Two things are certain: Patricia Hodge (Miranda) is joining the cast for the Christmas episode, due to air in the UK on 25 December 2015, and in February 2016 in the US. And Series 6 revolves around Lady Mary and her love life.
Said Gareth Neame, Downton‘s Executive Producer, “I think the final season is very strong and I believe the fans of the show around the world will be happy and satisfied with what happens to our characters.”
At the press launch for the final series, Downton Abbey writer and creator Julian Fellowes said, “The characters have been so real to me for six years. So I do think you have a little sadness. You do feel rather sorry to say goodbye to these people because I’ve enjoyed the creation. I’m sorry to see them go. I’m very unlikely to be involved in anything that is as successful again and so, of course, I say goodbye to these golden years with a slight pang. But it seems the right time to go while we’re still firing.”

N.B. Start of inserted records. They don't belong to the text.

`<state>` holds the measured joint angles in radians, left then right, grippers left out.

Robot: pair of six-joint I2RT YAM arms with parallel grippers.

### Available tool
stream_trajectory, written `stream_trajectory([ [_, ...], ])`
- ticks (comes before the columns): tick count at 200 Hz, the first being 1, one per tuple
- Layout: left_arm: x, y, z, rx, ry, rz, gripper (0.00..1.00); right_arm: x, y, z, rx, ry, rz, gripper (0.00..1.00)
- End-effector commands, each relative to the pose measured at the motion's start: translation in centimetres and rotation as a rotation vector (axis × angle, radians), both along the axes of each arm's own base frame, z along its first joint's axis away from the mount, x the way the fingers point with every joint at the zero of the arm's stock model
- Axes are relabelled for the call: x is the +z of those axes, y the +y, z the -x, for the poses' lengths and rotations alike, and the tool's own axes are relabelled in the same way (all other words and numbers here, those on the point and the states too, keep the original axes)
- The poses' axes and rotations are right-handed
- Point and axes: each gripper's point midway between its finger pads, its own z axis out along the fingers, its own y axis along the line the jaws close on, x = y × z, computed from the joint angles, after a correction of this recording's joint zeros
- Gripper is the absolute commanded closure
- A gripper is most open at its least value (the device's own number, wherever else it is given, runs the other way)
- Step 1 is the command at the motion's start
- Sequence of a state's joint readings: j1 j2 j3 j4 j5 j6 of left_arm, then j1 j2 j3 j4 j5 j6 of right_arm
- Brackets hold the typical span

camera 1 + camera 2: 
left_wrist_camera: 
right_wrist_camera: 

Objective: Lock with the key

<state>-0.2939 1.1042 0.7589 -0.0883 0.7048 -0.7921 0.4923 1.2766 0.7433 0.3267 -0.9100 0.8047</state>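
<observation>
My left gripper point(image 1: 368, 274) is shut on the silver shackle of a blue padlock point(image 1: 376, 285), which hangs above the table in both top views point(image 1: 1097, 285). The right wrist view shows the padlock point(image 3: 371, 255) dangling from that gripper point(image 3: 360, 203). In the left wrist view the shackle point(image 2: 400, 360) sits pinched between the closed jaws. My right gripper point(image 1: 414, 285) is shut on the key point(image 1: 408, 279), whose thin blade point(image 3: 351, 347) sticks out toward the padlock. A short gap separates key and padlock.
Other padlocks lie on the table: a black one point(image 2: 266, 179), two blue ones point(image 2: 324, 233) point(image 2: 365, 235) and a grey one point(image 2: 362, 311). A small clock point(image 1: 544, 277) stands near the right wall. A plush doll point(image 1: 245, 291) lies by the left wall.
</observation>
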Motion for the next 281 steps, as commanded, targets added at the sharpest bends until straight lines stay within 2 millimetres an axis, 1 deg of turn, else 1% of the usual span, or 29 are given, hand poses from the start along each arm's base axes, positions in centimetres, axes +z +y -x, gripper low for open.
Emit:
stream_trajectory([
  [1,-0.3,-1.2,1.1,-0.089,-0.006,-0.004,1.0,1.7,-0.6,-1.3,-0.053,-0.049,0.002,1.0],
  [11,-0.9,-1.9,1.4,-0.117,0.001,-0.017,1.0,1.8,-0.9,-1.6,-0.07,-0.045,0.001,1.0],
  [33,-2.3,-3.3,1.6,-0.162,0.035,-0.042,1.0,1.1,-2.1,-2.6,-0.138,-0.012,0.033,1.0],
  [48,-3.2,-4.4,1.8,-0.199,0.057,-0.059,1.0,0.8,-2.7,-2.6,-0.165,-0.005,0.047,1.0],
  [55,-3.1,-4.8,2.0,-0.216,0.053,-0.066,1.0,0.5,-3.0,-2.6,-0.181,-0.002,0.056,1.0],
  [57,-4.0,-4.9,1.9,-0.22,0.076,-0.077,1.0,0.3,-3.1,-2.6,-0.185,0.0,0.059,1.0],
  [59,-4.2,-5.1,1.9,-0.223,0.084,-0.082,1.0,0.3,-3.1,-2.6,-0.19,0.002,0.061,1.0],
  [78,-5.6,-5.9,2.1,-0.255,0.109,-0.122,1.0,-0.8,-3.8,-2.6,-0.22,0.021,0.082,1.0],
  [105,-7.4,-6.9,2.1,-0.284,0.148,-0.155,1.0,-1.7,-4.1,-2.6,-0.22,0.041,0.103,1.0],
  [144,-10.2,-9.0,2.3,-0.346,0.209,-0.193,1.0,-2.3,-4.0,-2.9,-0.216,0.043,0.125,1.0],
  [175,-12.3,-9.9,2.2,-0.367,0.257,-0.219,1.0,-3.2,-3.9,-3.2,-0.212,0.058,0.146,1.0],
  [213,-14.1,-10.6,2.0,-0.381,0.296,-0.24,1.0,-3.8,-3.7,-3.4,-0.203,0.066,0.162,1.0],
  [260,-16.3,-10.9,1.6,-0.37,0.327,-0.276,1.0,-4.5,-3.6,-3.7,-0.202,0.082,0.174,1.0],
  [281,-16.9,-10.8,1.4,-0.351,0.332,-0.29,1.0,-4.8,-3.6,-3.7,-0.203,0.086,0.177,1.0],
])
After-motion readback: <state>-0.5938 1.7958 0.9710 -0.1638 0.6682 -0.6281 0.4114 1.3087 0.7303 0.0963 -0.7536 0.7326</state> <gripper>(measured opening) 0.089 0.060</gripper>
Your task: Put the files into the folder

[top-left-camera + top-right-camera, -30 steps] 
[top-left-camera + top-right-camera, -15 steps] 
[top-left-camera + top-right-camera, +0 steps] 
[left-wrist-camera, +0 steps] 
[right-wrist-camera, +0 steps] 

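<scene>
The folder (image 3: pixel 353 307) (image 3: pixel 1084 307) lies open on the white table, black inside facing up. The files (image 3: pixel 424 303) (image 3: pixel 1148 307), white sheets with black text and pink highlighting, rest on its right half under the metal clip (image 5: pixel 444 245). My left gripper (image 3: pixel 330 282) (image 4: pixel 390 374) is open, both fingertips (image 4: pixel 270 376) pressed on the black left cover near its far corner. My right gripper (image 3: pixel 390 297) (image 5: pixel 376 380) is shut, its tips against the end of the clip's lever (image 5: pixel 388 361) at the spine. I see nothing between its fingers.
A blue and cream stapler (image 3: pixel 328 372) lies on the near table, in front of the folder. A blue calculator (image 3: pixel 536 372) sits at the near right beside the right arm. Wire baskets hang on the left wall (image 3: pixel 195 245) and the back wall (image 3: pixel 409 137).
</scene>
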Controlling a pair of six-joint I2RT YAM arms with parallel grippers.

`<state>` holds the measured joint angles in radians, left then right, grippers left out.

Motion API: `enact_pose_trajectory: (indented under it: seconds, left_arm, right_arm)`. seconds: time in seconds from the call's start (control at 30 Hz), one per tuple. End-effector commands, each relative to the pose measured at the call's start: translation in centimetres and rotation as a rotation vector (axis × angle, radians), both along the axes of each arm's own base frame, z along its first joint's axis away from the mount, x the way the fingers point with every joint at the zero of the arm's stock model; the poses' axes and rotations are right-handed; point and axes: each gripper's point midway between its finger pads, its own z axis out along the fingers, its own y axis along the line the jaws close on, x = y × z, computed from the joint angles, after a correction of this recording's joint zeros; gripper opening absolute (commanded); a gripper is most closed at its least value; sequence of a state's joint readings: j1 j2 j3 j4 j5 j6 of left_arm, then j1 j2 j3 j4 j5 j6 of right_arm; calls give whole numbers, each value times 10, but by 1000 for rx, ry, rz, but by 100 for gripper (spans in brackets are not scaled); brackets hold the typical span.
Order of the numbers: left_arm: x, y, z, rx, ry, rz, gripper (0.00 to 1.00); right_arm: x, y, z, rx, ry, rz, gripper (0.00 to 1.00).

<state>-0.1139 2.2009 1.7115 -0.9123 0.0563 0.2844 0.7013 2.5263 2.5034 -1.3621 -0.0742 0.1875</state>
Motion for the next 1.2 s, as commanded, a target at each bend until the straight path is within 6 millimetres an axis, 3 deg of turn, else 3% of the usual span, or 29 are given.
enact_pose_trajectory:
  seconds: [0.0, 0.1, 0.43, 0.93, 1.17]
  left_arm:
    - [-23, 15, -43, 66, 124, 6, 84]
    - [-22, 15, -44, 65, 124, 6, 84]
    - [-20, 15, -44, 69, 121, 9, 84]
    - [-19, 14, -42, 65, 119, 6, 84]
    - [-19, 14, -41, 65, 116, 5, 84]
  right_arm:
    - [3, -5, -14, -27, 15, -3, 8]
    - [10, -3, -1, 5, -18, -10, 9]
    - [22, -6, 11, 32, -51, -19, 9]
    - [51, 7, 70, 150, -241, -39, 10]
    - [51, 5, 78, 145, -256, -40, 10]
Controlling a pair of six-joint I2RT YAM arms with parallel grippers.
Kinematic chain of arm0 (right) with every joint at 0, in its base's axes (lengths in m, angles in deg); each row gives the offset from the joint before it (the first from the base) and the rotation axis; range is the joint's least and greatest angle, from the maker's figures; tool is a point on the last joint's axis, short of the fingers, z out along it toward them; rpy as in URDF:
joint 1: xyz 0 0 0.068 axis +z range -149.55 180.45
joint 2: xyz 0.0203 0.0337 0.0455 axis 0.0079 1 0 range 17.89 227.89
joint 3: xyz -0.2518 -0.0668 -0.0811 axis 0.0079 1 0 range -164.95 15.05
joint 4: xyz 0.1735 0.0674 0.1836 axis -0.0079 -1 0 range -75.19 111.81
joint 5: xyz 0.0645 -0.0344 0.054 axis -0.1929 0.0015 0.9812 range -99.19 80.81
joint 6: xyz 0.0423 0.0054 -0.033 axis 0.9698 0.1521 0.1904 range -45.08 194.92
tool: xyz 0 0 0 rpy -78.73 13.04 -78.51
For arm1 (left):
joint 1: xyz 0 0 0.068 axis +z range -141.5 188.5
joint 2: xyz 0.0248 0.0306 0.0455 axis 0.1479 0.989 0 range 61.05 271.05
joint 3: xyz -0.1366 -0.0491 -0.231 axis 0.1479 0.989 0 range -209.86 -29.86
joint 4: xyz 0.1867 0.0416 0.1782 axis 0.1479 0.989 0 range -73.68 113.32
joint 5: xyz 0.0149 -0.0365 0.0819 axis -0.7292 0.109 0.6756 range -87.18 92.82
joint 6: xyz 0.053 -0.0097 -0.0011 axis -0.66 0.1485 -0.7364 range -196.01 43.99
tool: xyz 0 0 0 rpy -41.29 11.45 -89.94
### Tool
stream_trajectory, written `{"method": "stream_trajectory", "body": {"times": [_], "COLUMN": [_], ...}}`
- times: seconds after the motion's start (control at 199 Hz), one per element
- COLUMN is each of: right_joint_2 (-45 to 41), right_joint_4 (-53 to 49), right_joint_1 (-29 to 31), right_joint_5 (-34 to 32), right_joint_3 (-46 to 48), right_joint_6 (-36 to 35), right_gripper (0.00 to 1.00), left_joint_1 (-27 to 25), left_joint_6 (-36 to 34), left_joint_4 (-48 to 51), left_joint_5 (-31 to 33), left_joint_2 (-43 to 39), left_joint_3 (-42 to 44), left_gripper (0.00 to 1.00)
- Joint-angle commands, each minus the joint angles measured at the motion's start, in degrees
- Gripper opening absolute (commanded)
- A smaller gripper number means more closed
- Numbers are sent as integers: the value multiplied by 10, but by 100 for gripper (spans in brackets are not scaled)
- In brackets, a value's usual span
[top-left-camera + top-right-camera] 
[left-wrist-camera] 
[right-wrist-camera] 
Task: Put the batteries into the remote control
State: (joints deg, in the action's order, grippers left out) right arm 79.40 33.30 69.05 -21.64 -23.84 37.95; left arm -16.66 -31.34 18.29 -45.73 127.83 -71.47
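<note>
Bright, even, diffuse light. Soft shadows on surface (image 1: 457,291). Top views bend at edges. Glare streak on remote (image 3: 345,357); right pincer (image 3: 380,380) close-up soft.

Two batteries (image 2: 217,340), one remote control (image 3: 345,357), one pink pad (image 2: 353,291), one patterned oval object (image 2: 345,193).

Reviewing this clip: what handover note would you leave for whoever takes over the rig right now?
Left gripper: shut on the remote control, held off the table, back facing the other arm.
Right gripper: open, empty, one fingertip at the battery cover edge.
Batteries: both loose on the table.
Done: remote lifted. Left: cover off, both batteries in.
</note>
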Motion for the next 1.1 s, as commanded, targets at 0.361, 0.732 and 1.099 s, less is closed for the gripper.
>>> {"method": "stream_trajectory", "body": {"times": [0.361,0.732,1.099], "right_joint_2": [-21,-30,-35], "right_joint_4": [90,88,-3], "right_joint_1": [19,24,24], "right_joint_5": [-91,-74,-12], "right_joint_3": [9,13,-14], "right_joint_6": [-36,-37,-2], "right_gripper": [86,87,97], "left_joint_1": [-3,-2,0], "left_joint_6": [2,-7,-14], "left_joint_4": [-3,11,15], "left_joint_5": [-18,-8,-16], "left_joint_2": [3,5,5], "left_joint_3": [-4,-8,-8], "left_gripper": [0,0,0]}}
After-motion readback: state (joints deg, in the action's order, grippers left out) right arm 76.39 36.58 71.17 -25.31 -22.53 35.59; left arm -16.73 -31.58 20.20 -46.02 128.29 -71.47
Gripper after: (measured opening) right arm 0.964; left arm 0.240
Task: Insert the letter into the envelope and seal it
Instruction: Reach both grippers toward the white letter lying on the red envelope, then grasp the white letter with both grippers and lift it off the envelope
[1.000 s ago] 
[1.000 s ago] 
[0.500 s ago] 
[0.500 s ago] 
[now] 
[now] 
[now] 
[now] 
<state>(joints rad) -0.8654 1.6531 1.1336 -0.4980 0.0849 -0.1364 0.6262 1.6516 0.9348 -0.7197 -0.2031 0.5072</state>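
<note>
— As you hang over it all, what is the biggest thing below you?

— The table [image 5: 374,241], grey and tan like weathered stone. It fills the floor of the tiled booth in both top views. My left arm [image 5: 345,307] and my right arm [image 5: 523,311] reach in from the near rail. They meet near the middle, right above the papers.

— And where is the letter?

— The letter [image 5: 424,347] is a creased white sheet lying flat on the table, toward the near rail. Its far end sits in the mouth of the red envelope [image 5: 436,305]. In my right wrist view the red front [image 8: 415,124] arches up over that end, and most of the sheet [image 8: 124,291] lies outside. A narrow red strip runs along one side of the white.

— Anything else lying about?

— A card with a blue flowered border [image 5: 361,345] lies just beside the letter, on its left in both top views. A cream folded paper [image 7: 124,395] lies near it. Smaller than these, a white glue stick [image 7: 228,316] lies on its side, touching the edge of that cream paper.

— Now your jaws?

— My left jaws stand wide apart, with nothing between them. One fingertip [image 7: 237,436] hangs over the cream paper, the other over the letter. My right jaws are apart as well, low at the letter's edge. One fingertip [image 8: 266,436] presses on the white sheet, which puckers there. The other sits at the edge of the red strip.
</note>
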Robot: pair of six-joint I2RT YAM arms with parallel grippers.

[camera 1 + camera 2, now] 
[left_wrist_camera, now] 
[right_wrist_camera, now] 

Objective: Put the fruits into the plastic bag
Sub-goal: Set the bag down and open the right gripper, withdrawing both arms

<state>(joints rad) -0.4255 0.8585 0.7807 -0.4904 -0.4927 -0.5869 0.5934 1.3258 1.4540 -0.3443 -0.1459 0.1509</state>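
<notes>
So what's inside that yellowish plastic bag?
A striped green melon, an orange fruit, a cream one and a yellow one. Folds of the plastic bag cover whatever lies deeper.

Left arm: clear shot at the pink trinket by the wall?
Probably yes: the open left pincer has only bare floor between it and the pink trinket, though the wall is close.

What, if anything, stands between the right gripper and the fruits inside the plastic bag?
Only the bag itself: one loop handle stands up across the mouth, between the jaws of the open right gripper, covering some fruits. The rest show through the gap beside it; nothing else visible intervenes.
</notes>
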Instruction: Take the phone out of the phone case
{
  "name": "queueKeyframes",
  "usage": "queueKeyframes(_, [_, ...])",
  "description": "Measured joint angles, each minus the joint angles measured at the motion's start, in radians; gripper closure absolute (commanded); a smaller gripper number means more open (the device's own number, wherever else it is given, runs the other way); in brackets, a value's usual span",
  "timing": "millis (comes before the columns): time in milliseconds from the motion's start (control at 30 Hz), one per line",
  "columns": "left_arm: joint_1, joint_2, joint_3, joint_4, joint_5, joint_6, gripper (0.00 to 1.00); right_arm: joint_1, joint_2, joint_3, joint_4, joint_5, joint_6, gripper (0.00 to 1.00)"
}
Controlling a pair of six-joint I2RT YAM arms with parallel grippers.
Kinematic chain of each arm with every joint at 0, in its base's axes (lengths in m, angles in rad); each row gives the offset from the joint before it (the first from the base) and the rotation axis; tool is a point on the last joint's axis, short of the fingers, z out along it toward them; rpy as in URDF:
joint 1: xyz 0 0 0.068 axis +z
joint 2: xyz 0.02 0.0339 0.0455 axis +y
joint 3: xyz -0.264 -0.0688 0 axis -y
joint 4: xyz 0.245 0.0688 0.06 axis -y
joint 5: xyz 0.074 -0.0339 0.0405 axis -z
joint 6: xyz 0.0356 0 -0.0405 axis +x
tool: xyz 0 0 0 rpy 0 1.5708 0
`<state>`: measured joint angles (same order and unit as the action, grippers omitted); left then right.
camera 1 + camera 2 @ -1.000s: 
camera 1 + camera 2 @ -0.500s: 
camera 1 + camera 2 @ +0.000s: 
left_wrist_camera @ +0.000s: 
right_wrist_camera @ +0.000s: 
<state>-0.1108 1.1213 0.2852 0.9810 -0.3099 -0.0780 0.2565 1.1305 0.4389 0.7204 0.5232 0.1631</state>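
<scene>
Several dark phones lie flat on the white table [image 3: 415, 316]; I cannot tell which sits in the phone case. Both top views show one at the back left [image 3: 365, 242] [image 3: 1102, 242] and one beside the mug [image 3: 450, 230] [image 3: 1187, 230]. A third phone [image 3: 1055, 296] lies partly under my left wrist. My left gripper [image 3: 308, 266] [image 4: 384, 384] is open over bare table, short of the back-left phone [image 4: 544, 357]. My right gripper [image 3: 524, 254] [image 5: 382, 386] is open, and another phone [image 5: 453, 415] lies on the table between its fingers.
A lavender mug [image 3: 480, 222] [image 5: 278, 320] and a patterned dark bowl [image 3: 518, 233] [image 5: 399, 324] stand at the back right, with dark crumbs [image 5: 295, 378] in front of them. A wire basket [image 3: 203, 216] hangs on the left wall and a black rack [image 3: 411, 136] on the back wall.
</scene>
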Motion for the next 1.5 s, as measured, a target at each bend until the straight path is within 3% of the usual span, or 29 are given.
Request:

It’s been an incredible, record-breaking run for Downton Abbey, which is shown in more than 250 territories worldwide. The program is the highest-rated UK drama of the past decade, averaging 11 million viewers over the course of the last five series and Christmas specials. And in the US Series 5 had a weekly average audience of 12.9 million viewers and was watched by 25.5 million people over its nine-week run on PBS.
The show has so far won three Golden Globe® Awards, three BAFTA Awards, three National Television Awards, three Screen Actors Guild Awards, and a Producers Guild of America Award. And it is the most nominated British show in Emmy® Awards history, with 59 nominations and 11 wins to date.
Its most recent accolade is a BAFTA Special Award, in recognition of its contribution to television in the UK and around the world. The Special Award was presented in front of a live audience at Richmond Theatre during a BAFTA Tribute to the show. (The filming of the event will be broadcast later this year as a BAFTA-ITV Studios co-production for ITV.)
— BAFTA (@BAFTA) August 12, 2015
The BAFTA Tribute to Downton Abbey also includes a retrospective in pictures and the “BAFTA Celebrates Downton Abbey” brochure.
The cast and crew of the show have shed their tears, and ours are on the way.
Downton Abbey: Series 6 premieres next month on ITV and the 3rd of January 2016 on PBS.